August 20th

Blessed Bernard Tolomei

Blessed · Common of Abbots · Siena, Italy · d. 1348

At Siena in Tuscany, the passing of Blessed Bernard Tolomei, abbot, who, as founder of the Olivetan Congregation under the Rule of Saint Benedict, was greatly devoted to monastic discipline; and when a plague was raging throughout Italy, he died among the imperiled monks of Siena.


Lifespan: 1272–1348
Beatified: 24 November 1664 by Pope Alexander VII
Canonized: 26 April 2009 by Pope Benedict XVI, Rome
Memoria liturgica: 20 August

Hero of penance and martyr of charity, founder of a singular Benedictine monastic movement

Bernard Tolomei was born in Siena on 10 May 1272. He received the name Giovanni at baptism. He was educated by the Friars Preachers at the College of San Domenico di Camporeggio in Siena, and was invested as a knight (miles) by Emperor Rudolf I of Habsburg (†1291). He studied law in his native city, where he was also a member of the Confraternity of the Disciplinati of Santa Maria della Notte, who served the patients of the Ospedale della Scala. A progressive near-total loss of sight led him to abandon a public career.

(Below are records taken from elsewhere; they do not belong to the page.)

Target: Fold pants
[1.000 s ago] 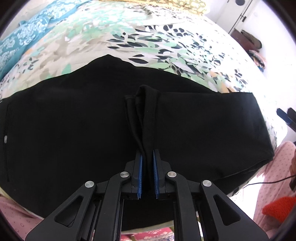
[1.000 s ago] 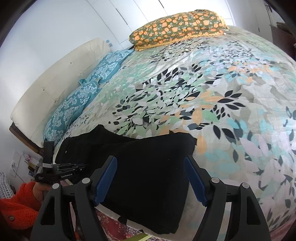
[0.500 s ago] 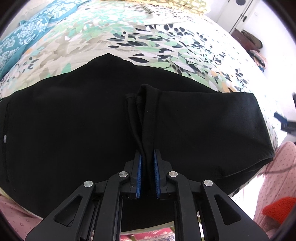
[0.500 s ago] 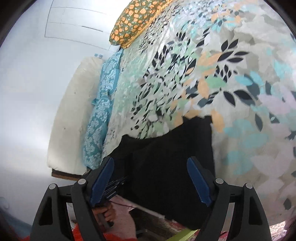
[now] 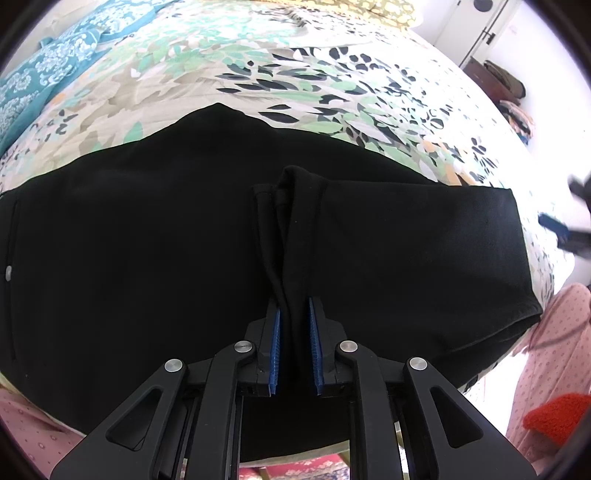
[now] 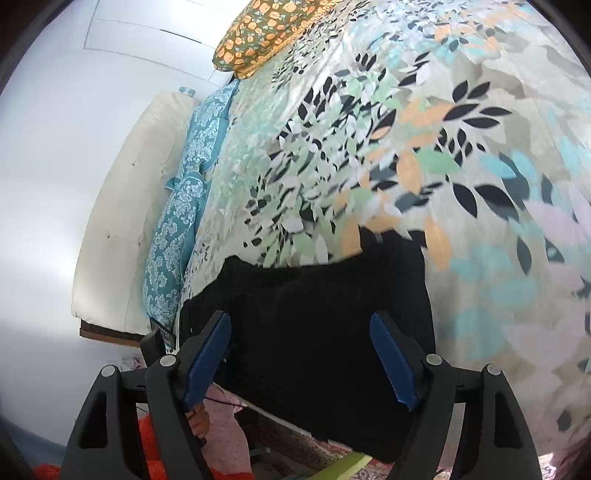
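Note:
Black pants [image 5: 147, 251] lie spread across the near edge of a bed with a leaf-print cover [image 5: 295, 74]. My left gripper [image 5: 294, 314] is shut on a pinched ridge of the pants' fabric [image 5: 291, 206] near their middle. In the right wrist view the pants [image 6: 314, 317] lie below my right gripper [image 6: 301, 332], which is open and empty above their end, tilted to one side. The right gripper also shows blurred at the far right of the left wrist view [image 5: 565, 229].
Teal patterned pillows [image 6: 184, 206] and a white headboard [image 6: 122, 206] line the bed's left side. An orange-flowered pillow [image 6: 273, 29] lies at the far end. A patterned rug [image 5: 295, 470] lies below the bed edge. Pink and red clothing [image 5: 554, 387] is at the right.
My right gripper has swung and rolled over the pants' end, staying open. My left gripper keeps its hold on the fabric ridge and has not moved.

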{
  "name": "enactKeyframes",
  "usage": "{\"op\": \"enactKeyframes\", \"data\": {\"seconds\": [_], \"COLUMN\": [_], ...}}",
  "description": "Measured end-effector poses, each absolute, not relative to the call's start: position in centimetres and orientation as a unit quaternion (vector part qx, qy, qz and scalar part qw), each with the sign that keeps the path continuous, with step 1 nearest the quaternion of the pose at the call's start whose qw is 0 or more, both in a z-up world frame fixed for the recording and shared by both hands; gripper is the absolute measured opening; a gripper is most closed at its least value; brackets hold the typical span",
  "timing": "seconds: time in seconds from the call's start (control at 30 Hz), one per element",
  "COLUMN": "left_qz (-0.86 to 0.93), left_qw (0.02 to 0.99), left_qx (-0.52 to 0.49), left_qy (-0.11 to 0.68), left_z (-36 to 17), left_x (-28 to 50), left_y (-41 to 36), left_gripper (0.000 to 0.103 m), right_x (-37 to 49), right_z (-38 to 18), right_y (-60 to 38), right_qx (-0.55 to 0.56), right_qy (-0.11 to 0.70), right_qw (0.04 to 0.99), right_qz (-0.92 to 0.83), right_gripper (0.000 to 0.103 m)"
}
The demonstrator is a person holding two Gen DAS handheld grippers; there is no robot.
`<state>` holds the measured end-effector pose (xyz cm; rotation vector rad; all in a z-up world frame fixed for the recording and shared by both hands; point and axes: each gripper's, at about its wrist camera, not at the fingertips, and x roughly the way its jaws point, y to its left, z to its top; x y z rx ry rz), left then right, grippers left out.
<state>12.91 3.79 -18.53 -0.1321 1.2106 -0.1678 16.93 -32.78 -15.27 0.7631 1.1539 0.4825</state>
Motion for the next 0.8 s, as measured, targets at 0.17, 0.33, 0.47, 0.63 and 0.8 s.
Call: {"op": "enactKeyframes", "data": {"seconds": [0.17,0.33,0.47,0.63,0.8], "left_qz": [-0.078,-0.077,-0.075,-0.071,-0.068], "left_qw": [0.817,0.817,0.814,0.815,0.824], "left_qx": [-0.064,-0.066,-0.078,-0.086,-0.088], "left_qy": [0.568,0.567,0.571,0.569,0.555], "left_z": [-18.7,-18.6,-18.6,-18.5,-17.8], "left_x": [12.8,12.8,13.0,13.0,12.8], "left_y": [3.9,3.9,4.1,4.4,4.7], "left_gripper": [0.016,0.017,0.020,0.028,0.053], "right_x": [19.3,16.9,13.0,9.9,10.2], "right_z": [-20.2,-16.6,-15.0,-19.6,-18.7], "right_y": [-32.7,-32.4,-30.4,-29.1,-28.8], "right_qx": [0.375,0.365,0.352,0.324,0.316], "right_qy": [0.560,0.546,0.558,0.606,0.581], "right_qw": [0.720,0.729,0.707,0.687,0.712], "right_qz": [0.165,0.192,0.255,0.236,0.235], "right_gripper": [0.083,0.083,0.085,0.086,0.086]}}
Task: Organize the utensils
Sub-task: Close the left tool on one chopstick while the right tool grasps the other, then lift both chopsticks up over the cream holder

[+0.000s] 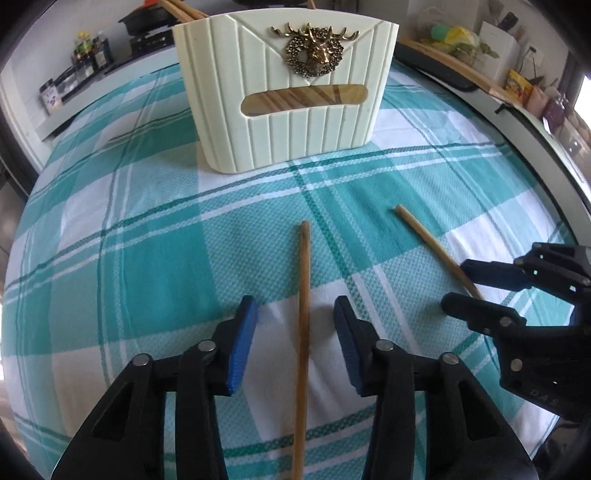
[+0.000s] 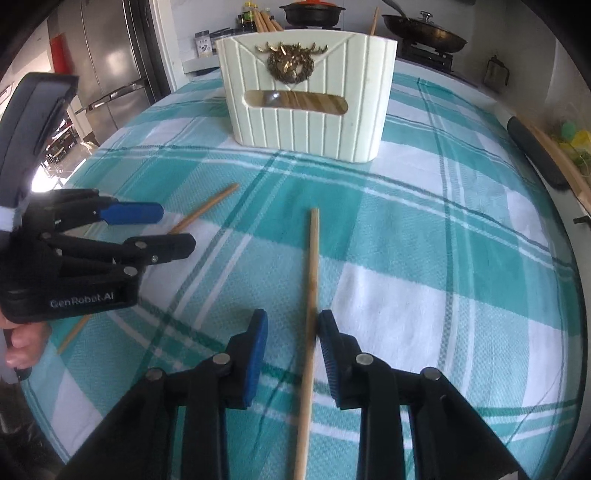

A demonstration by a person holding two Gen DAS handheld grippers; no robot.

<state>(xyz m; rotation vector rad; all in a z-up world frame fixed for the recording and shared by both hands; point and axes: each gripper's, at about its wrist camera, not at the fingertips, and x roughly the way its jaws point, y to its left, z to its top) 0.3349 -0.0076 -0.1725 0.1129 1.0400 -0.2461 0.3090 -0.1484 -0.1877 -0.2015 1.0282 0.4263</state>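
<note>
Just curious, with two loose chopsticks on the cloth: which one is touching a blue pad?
The chopstick between the right tool leans against one blue pad. The other chopstick, between the left tool, touches neither pad.

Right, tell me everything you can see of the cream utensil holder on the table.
The cream utensil holder stands upright on the teal-and-white checked tablecloth, beyond both grippers and apart from them. It looks like moulded plastic, wider at the top, with vertical ribs and envelope-flap lines. A brass-coloured stag-head wreath emblem sits high on its front. Below that, a rounded slot shows wooden sticks inside; more chopstick ends poke out of the top. Nothing but the cloth touches its outside.
</note>
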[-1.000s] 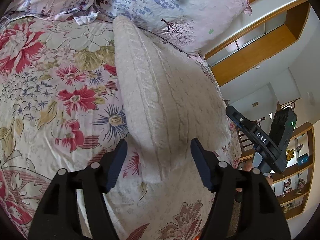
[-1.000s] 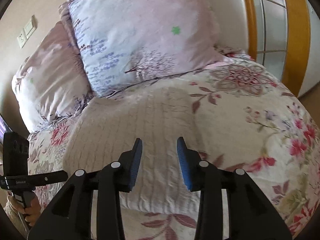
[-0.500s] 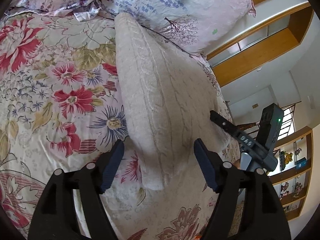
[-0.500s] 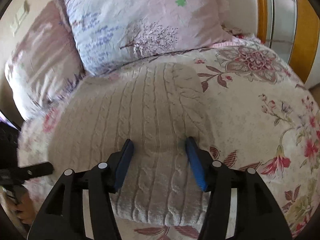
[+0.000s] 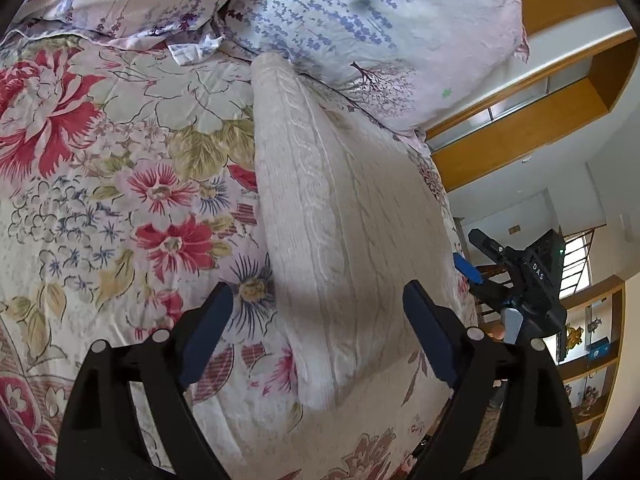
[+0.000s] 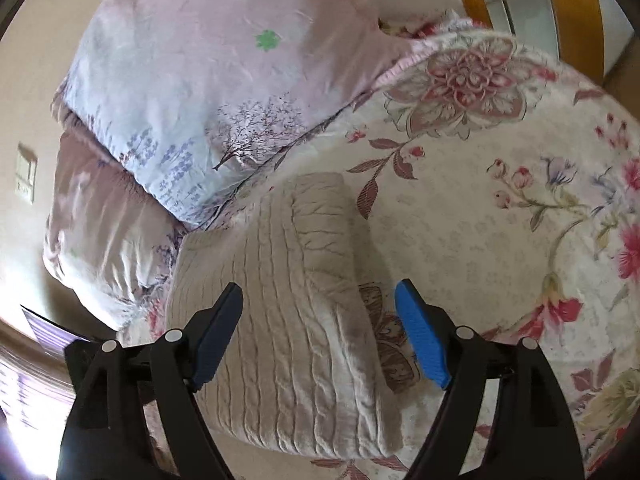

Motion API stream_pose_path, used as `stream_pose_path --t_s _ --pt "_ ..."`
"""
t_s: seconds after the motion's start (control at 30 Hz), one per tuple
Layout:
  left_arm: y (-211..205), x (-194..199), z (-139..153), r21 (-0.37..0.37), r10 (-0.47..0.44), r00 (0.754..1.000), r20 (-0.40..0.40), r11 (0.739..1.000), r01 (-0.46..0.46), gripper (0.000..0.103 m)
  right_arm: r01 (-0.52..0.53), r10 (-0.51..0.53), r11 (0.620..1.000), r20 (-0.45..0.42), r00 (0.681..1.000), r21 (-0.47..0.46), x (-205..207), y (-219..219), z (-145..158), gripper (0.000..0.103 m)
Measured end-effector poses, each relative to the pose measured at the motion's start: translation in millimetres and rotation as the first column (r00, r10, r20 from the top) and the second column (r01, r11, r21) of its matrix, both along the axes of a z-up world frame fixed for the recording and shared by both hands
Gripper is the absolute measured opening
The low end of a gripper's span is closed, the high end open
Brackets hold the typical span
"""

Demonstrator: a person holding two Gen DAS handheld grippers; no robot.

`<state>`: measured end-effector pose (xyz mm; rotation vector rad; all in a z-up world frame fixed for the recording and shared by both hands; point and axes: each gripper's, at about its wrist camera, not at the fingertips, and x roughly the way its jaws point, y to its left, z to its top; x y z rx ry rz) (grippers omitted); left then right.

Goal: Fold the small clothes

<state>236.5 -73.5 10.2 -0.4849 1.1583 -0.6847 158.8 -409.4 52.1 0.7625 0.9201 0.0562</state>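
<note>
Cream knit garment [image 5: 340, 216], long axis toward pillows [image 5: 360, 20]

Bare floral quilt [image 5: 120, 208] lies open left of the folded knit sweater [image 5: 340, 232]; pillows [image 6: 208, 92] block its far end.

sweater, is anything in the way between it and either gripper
Nothing visible. The folded sweater lies bare on the bedspread, and each gripper sits right over a near corner: left gripper, right gripper. Both have just been opening, pads clear of the knit. The pillows lie beyond its far end.
</note>
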Motion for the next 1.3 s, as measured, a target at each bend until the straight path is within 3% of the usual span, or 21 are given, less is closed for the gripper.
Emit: stream_pose_path --t_s 0.1,0.53,0.97,1.2,1.3 --pt "-3.5 7.2 -4.2 -0.019 0.005 1.000 -0.018 1.000 -0.006 0.087 -0.023 0.023 0.998 -0.008 1.000 0.055 10.8 -3.1 -8.5 0.080" --pt "-20.1 32.8 -12.3 -0.046 0.006 0.998 -0.056 0.999 -0.009 0.087 -0.053 0.062 0.990 -0.063 0.996 0.134 33.1 -12.8 -37.0 0.080" --pt "-32.5 46.3 -13.1 -0.067 -0.008 0.999 -0.051 0.998 0.004 0.085 -0.118 0.125 0.976 -0.026 0.992 0.181 43.1 -6.0 -43.0 0.079" --pt "-34.8 48.2 -13.4 -0.086 -0.005 0.999 -0.051 0.996 0.001 0.084 -0.192 0.197 0.966 -0.013 0.980 0.174 46.5 8.1 -45.3 0.063" --pt "-33.7 49.8 -15.5 -0.099 -0.001 0.998 -0.064 0.995 -0.006 0.079 -0.208 0.214 0.959 -0.012 0.977 0.191 46.8 9.9 -47.5 0.054"
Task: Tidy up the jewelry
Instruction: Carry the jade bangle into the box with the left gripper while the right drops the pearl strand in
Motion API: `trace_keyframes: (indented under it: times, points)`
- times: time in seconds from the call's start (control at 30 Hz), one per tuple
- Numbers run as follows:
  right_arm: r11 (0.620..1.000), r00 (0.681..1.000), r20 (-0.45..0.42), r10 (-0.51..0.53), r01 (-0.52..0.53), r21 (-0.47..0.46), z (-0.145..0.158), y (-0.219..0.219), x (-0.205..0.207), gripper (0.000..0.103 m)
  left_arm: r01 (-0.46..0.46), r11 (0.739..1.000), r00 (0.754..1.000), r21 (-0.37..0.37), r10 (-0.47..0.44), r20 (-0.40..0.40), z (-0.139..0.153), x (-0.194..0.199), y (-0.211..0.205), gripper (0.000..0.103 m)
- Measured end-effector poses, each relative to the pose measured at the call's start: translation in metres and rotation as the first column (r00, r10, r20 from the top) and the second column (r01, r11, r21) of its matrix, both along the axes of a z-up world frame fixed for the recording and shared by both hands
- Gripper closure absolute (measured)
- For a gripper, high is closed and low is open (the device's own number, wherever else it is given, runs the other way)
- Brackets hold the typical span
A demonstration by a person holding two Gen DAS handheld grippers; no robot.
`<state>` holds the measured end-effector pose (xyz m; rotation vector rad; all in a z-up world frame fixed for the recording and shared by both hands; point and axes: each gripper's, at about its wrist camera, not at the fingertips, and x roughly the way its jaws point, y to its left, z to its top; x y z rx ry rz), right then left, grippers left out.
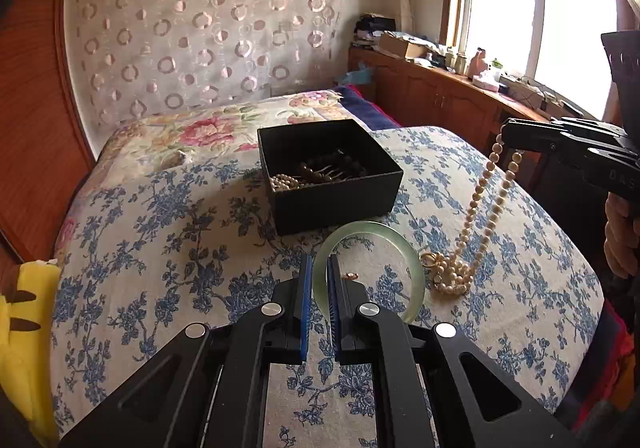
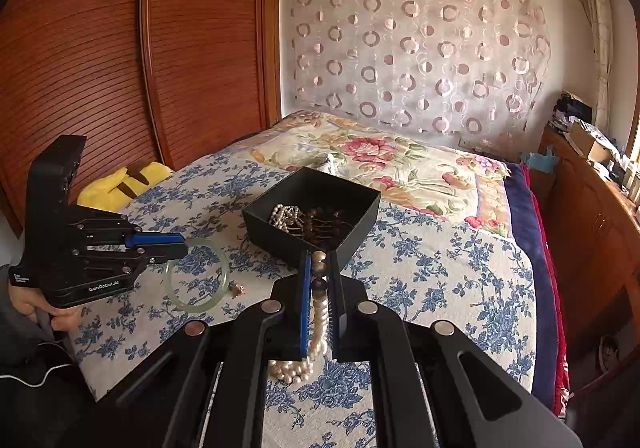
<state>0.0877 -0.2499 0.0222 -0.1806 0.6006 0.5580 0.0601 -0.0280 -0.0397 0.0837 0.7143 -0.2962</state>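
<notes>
A black open box [image 1: 336,176] [image 2: 316,216] sits on the bed and holds pearl beads and dark brown beads. My left gripper [image 1: 319,268] [image 2: 182,244] is shut on the rim of a pale green jade bangle [image 1: 412,260] [image 2: 198,276] lying in front of the box. My right gripper [image 2: 320,268] [image 1: 506,132] is shut on a cream pearl necklace [image 1: 476,200] [image 2: 316,332]. The strand hangs down and its lower end, with a gold clasp, is piled on the bedspread right of the bangle. A small pink-gold item [image 1: 351,275] [image 2: 239,289] lies inside the bangle's ring.
The bed has a blue-flowered cover [image 1: 180,248] and a pink floral quilt [image 1: 192,132] behind the box. A yellow plush [image 1: 24,312] [image 2: 120,184] lies at the left edge. A wooden wardrobe [image 2: 100,48] stands left, a cluttered wooden cabinet [image 1: 440,88] under the window right.
</notes>
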Motion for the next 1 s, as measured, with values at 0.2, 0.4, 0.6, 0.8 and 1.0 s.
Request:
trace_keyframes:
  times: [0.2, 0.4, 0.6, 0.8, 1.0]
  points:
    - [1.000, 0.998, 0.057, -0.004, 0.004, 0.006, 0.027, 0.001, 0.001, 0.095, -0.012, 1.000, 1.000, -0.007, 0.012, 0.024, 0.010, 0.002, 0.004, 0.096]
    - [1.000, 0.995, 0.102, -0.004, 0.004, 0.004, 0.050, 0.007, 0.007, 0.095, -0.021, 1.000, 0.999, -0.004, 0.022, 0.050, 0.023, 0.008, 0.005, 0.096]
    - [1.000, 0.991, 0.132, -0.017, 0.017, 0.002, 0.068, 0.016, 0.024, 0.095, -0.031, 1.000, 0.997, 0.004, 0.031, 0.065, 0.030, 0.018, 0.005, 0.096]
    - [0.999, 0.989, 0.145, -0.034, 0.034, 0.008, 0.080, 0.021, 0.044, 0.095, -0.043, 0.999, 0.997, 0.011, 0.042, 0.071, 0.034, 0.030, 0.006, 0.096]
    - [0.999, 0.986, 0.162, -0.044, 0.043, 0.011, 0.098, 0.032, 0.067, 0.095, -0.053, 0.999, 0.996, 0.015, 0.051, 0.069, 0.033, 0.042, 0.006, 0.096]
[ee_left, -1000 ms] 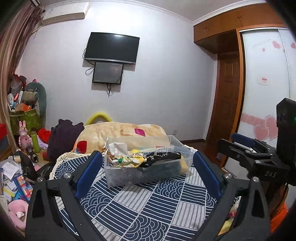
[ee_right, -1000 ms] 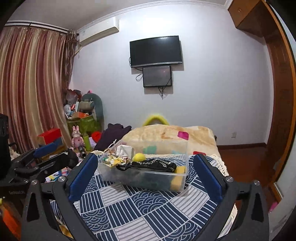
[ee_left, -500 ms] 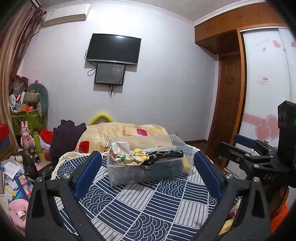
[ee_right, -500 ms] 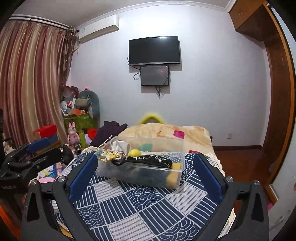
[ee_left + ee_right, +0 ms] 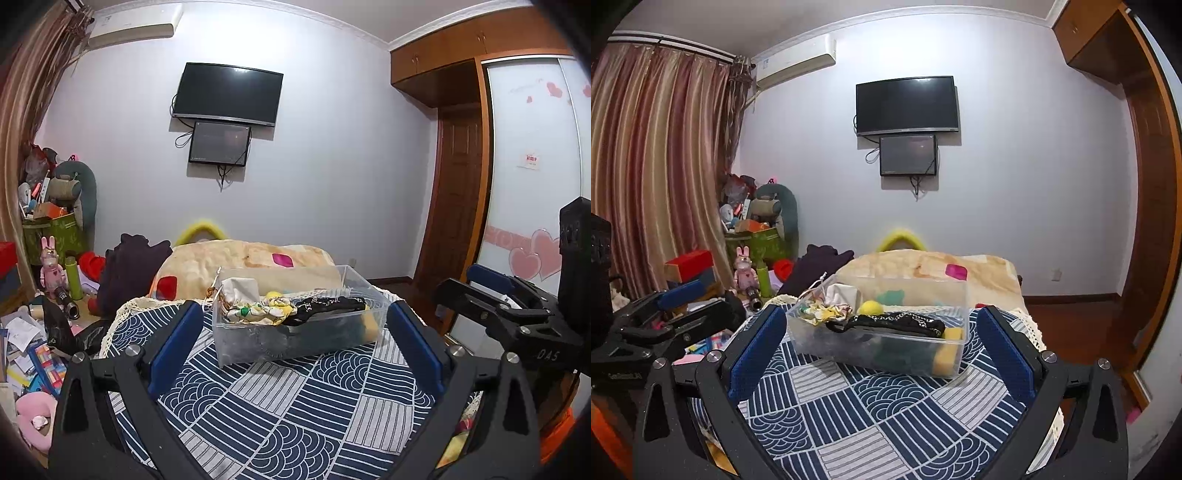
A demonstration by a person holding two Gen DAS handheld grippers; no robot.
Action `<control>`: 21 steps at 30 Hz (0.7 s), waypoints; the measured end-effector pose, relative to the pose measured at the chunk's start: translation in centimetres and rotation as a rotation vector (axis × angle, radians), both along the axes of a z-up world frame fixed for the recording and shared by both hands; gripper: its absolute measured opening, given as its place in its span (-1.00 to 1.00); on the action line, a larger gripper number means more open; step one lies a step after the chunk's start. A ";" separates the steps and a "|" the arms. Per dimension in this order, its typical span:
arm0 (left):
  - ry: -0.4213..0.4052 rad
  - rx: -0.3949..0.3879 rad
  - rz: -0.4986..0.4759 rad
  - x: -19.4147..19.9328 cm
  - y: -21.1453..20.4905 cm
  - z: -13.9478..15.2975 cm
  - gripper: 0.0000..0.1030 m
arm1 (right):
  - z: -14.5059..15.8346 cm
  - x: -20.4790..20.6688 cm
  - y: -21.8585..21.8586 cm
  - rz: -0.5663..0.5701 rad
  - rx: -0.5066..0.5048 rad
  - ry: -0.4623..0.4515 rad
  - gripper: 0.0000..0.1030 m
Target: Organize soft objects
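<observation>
A clear plastic bin stands on a table covered with a blue and white patterned cloth. The bin holds soft things: a white and floral cloth, a black garment, a yellow ball and a yellow sponge. My left gripper is open and empty, in front of the bin. My right gripper is open and empty too, in front of the bin. Each gripper shows in the other's view, the right one and the left one.
Behind the table lies a beige blanket heap and a dark purple garment. Cluttered toys and boxes stand at the left, with papers on the floor. A wardrobe and a door are at the right.
Both grippers have drawn back slightly and tilted up; the bin sits a little lower and farther in both views. Both stay open and empty.
</observation>
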State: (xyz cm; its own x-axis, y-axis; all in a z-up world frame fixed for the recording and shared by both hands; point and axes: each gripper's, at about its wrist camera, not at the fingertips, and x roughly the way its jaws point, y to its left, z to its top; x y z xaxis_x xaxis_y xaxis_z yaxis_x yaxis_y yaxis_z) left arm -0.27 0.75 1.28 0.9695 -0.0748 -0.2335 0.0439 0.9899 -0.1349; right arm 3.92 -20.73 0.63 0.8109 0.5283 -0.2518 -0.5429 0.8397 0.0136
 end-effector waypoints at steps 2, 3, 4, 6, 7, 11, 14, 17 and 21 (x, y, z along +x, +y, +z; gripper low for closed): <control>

In an age of conflict between the city’s factions, and in order to pursue his Christian and ascetic ideal more fully, in 1313, now in his forties, he withdrew from Siena together with two fellow citizens engaged in trade and commerce — Blessed Patrizio Patrizi (†1347) and Blessed Ambrogio Piccolomini (†1338), both Sienese nobles who also belonged to the aforementioned Confraternity — and retired to the solitude of Accona, some thirty kilometres south-east of the city. In that region, Giovanni (who had by then taken the name Bernard, in veneration of the holy Cistercian abbot) led an eremitic life with his companions in caves hewn out of the tufa rock. The penitential life of these lay hermits was marked by prayer, lectio divina, manual labour, and silence. Other companions from Siena, Florence, and the surrounding regions soon joined them; their model was the way of life of the Apostles and of the first monks of the Thebaid.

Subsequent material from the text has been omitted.